What you should do:
From the entries below, gather every line containing the string "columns".

(Extracted data entries)
-=-=-
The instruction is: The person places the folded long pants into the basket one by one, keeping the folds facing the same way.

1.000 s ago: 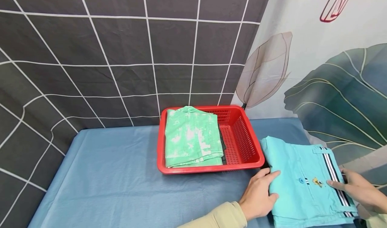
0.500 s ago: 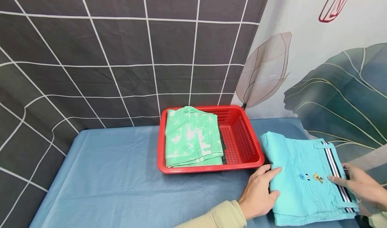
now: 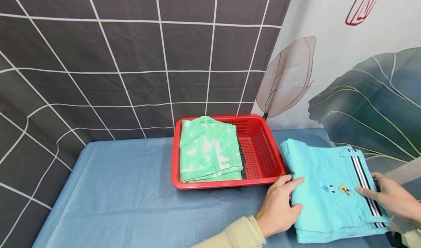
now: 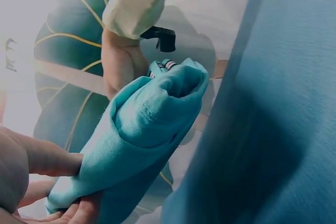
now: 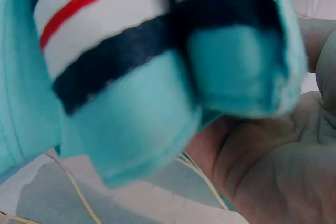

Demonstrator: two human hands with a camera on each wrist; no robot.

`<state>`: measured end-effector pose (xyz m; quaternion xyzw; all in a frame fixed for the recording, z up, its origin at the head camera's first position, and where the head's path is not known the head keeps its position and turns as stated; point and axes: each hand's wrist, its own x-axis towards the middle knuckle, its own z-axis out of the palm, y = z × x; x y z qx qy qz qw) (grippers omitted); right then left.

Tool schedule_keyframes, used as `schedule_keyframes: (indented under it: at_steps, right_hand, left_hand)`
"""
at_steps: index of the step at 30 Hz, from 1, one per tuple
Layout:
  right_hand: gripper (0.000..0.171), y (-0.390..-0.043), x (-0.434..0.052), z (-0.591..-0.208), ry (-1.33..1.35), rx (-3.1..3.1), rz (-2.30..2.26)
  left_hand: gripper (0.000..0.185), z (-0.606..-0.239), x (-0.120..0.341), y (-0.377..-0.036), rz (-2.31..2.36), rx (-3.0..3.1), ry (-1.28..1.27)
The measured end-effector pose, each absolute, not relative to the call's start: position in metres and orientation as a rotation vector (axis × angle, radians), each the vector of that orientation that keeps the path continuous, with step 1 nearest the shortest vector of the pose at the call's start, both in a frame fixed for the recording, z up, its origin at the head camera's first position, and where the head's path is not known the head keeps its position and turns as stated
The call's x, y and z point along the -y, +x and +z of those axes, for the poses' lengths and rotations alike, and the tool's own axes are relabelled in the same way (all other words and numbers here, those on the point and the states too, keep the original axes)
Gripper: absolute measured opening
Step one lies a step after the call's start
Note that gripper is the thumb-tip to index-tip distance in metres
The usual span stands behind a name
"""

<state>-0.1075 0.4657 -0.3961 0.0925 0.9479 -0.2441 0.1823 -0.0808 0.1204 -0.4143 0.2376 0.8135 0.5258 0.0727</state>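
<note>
Both hands clamped the folded turquoise shorts (image 3: 329, 193) at the table's (image 3: 125, 197) front-right corner, just right of the red basket (image 3: 263, 156). Left hand (image 3: 277, 209) pinched the left fold, thumb on top, fingers under. Right hand (image 3: 393, 198) gripped the striped waistband (image 3: 365, 182) likewise. Green folded garment (image 3: 208, 149) sat in the basket's left half.

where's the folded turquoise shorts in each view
Head: folded turquoise shorts lie lower right on the blue table, between both hands.
Left wrist: centre, a rolled turquoise bundle.
Right wrist: fills the top of the frame.
Shared landmark: the striped waistband, huge in the right wrist view.
</note>
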Motion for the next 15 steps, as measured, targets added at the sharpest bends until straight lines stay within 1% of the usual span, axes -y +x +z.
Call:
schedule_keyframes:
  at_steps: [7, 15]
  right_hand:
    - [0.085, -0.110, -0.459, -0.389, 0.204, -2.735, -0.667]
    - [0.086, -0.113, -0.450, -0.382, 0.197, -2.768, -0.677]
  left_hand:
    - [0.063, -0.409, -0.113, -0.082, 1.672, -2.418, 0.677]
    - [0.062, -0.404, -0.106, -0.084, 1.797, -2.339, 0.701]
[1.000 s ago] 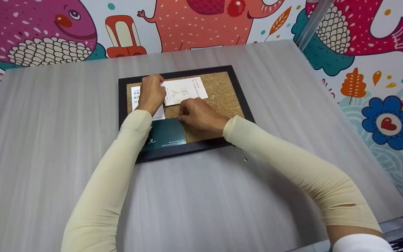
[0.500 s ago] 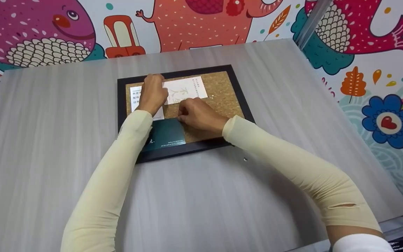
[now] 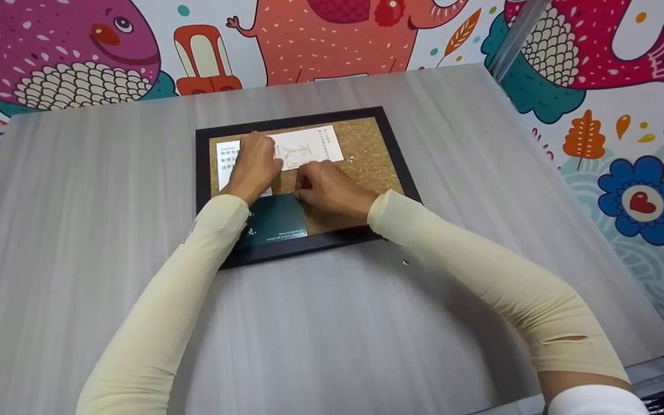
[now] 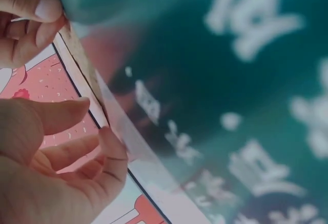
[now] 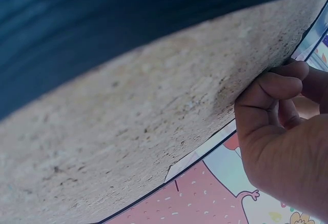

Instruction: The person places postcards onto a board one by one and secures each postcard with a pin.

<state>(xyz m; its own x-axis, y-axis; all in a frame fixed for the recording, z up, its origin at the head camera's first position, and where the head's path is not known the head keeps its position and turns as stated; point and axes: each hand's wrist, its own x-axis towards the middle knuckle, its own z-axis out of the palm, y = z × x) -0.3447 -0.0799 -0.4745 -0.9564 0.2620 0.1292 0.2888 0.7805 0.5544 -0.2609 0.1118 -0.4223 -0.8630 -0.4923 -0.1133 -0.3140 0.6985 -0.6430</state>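
Observation:
A cork board [image 3: 366, 141] in a black frame lies on the table. On it are a white card with dark writing [image 3: 227, 164], a white card with pale gold writing [image 3: 320, 145] and a dark green card [image 3: 277, 218]. My left hand [image 3: 254, 164] is over the two white cards; in the left wrist view its thumb and forefinger stand apart, with nothing between them. My right hand [image 3: 329, 187] has its fingers curled and its fingertips at the green card's upper right corner. I cannot tell what those fingertips hold.
Small clear bits [image 3: 350, 158] lie on the cork right of the gold-lettered card. A tiny shiny thing [image 3: 405, 262] lies on the grey table [image 3: 95, 230] in front of the frame. Walls with cartoon animals [image 3: 332, 40] stand behind and to the right.
My left hand has come slightly down towards me and to the right, baring more of the left white card's writing. The right hand stays at the green card's corner.

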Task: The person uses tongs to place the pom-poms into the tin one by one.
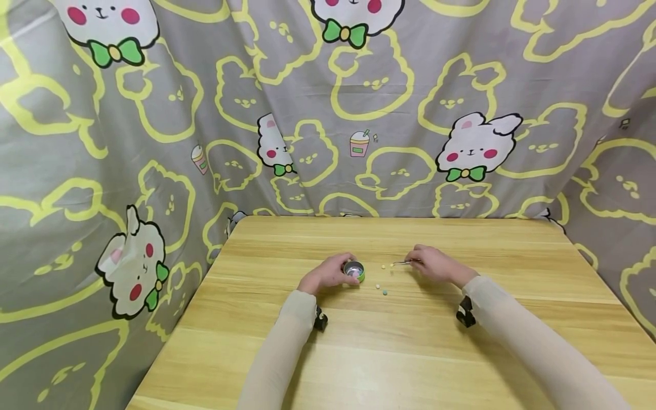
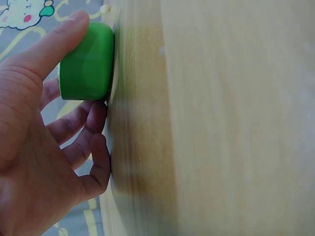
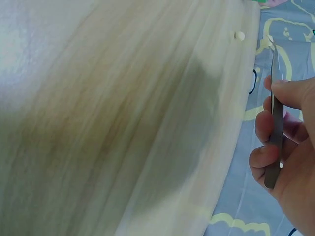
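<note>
My left hand (image 1: 333, 271) grips a small round green tin (image 1: 360, 277), its thumb against the near side and fingers around the far side. The tin stands upright on the table, its open top showing a shiny inside with something pale in it. In the left wrist view its green wall (image 2: 86, 64) shows close by the thumb. My right hand (image 1: 433, 263) pinches metal tweezers (image 3: 276, 118) that point left toward the tin. A small pale yellow bead (image 1: 392, 265) is at the tweezer tips. Another yellow bead (image 1: 383, 266) lies just left of them.
Between the hands, nearer the body, a whitish bead (image 1: 378, 286) and a teal bead (image 1: 385, 292) lie on the wooden table (image 1: 359, 353). A patterned grey curtain (image 1: 318, 85) hangs behind the table and along both sides.
</note>
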The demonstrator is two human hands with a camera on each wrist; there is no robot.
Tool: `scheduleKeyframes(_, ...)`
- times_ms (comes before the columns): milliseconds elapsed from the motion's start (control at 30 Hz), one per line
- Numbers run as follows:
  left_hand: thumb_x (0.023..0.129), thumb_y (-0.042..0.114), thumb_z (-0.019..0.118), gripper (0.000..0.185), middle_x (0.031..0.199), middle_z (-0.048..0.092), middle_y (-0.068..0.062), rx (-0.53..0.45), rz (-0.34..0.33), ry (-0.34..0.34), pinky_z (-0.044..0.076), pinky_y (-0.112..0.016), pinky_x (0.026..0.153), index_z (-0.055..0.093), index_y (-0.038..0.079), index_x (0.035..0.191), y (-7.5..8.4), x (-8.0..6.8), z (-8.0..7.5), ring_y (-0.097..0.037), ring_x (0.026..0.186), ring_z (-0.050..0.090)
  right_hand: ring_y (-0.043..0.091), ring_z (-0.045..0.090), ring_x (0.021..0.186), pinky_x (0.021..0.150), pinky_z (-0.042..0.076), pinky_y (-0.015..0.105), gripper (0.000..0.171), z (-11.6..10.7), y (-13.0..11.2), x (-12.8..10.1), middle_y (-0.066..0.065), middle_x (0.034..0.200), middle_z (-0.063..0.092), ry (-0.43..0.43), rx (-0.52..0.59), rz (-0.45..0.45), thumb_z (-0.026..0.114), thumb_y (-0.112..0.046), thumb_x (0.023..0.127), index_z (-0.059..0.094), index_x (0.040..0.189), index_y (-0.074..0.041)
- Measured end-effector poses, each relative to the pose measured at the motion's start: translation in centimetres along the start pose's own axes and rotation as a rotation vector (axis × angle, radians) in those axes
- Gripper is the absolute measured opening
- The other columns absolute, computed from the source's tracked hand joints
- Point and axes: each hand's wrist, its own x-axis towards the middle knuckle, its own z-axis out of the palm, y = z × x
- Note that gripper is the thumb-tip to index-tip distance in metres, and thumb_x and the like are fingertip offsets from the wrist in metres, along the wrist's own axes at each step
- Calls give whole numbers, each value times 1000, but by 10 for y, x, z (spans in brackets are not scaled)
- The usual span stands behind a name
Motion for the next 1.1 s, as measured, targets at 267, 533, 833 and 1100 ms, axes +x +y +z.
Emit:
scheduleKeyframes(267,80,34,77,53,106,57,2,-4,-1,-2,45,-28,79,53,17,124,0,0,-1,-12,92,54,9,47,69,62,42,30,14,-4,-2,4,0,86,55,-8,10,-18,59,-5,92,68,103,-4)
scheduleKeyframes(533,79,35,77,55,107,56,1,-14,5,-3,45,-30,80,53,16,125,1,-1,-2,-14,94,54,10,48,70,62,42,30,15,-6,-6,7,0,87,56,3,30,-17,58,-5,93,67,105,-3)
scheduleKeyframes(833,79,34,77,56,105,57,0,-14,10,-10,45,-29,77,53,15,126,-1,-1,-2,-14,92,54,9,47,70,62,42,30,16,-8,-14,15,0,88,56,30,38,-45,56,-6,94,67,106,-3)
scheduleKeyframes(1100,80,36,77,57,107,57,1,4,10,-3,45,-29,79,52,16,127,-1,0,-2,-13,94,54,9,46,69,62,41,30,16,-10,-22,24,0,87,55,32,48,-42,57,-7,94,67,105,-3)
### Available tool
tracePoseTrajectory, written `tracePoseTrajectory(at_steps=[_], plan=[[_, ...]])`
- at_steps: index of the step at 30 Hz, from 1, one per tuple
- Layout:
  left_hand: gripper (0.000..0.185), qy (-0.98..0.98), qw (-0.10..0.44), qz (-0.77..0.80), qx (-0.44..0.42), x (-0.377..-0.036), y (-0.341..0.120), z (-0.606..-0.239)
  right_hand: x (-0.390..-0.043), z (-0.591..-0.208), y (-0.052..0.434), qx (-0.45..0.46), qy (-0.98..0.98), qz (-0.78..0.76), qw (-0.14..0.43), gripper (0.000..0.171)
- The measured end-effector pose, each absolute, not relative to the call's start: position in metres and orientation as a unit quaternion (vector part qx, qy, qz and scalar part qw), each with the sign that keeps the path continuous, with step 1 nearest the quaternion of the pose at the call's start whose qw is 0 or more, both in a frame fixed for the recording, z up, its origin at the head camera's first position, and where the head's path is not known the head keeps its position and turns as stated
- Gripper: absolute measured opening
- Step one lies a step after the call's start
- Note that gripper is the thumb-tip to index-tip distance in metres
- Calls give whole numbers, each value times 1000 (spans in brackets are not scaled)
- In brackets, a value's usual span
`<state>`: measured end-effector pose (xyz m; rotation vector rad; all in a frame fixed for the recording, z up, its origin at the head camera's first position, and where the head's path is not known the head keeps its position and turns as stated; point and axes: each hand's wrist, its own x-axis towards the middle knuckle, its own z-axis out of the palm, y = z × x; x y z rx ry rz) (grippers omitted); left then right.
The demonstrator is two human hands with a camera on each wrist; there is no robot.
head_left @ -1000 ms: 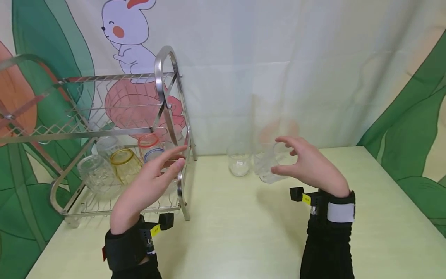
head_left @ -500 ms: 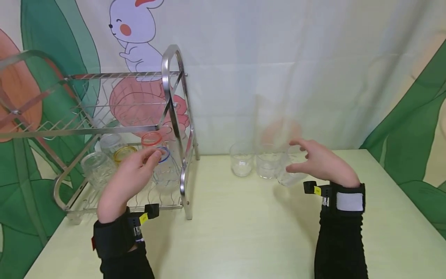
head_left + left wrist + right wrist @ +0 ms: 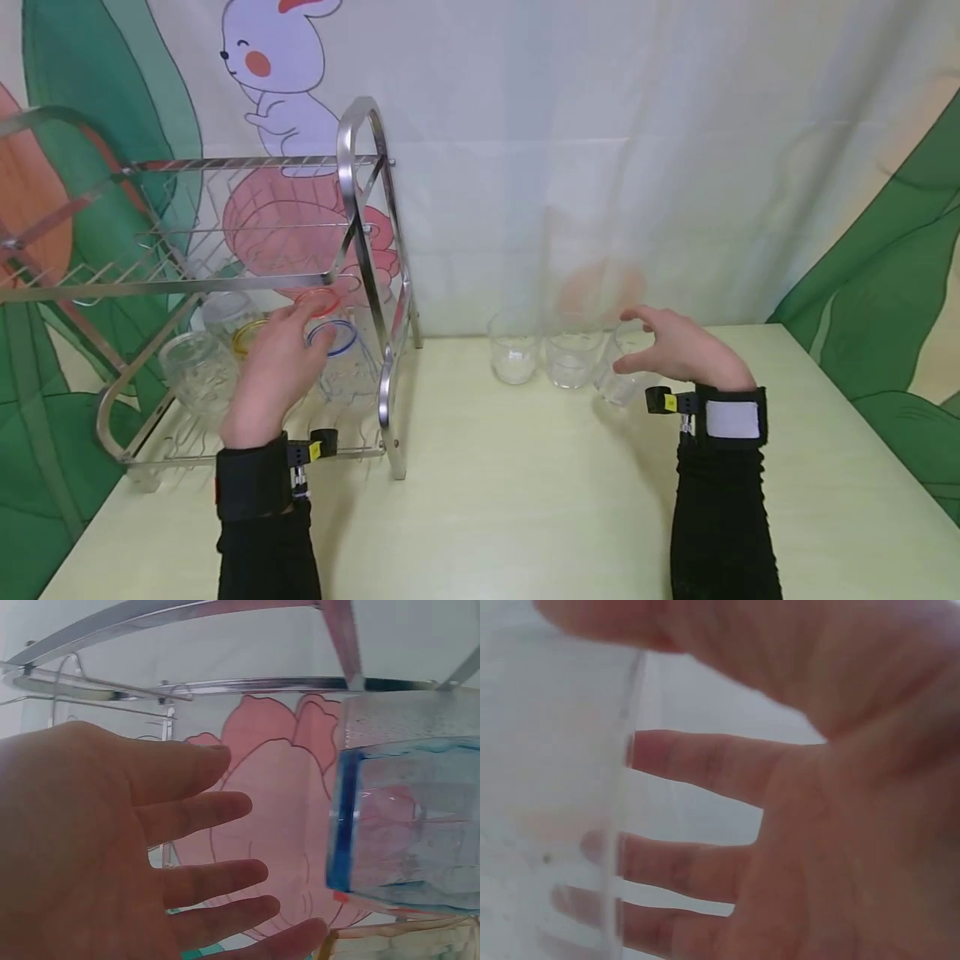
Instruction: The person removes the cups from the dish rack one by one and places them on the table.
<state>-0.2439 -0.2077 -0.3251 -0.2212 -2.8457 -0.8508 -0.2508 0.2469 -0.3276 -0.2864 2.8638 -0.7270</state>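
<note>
My left hand [image 3: 273, 375] is among the glasses on the rack's lower tier, beside a clear glass with a blue rim [image 3: 348, 375]. In the left wrist view, a gap separates its spread fingers [image 3: 202, 817] from that glass. Its palm holds nothing. On the table at the right, my right hand [image 3: 686, 354] has thumb and fingers around a plain clear glass [image 3: 617, 379], which leans slightly. The right wrist view shows the thumb on one side of this glass [image 3: 547, 787] and several fingertips behind it. Two more clear glasses [image 3: 513, 354] [image 3: 573, 362] stand to its left.
The two-tier metal dish rack [image 3: 168, 287] stands at the left, its upper tier overhanging the glasses. A red-rimmed glass [image 3: 321, 302], a yellow-rimmed one [image 3: 243, 337] and clear glasses [image 3: 197, 375] share the lower tier. A printed curtain [image 3: 487, 167] hangs behind the table [image 3: 487, 500].
My left hand has moved back from the rack's right side, in over the lower tier, near the blue-rimmed glass. My right hand and its glass have shifted right, apart from the middle glass, and the glass stands straighter.
</note>
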Motion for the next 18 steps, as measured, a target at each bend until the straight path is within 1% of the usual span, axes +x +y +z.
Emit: tracePoseTrajectory(at_steps=[5,11,18], plan=[[58,-954,55,-286,-67,-254,-202,-333,-263,-332,251,-79,968,-218,92,74],[62,-955,72,-281,-59,-257,-195,-344,-277,-341,255,-78,970,-209,96,72],[66,-963,48,-264,-19,-260,-191,-350,-290,-354,250,-95,969,-211,84,72]])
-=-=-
Written response:
- times_ms (comes before the columns): milliseconds elapsed from the motion's start (control at 30 Hz), one per line
- The other columns absolute, computed from the source's tracked hand joints

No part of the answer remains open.